- **Your assignment**: The whole listing, exactly as given: write it out, leaving out each image.
+++ Source material +++
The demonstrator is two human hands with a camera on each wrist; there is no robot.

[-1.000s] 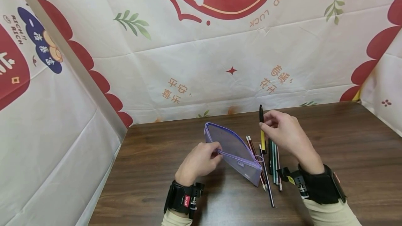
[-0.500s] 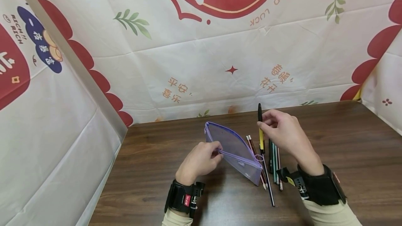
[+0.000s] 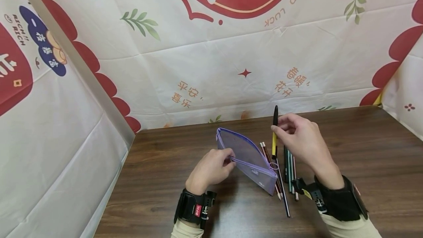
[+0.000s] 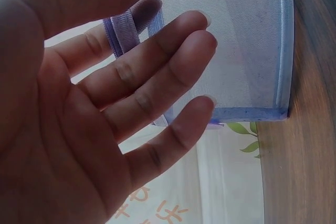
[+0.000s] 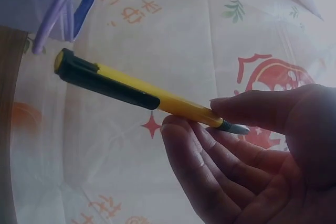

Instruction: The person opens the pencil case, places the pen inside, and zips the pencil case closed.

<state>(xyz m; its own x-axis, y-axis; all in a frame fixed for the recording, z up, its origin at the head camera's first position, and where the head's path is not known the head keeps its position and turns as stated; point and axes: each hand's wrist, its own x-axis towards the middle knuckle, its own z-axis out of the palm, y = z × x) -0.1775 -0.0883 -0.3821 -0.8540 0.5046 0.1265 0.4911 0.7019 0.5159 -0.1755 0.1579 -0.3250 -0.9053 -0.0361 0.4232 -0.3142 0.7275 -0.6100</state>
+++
- **Worked solution**:
The demonstrator is two human hands with a camera on each wrist; there is no robot.

[-1.000s] 
[-0.500s] 
[+0.000s] 
[+0.000s] 
[+0.000s] 

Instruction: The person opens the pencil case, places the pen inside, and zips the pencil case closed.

<state>(xyz m; its own x-axis, y-axis; all in a frame fixed for the recording, z up, its origin at the head camera's first position, and where the head's path is not known the head keeps its position and turns as stated; point and axes: each hand's wrist, its own x-axis towards the middle knuckle, its own z-axis out of the palm, y = z × x) -0.1775 -0.0883 -0.3821 -0.8540 0.5046 0.1265 0.4911 0.7019 0.5159 -0.1755 0.1579 -0.3250 -0.9053 -0.0361 0.4232 -0.3142 0.7275 -0.6100</state>

Nothing further remains in the output.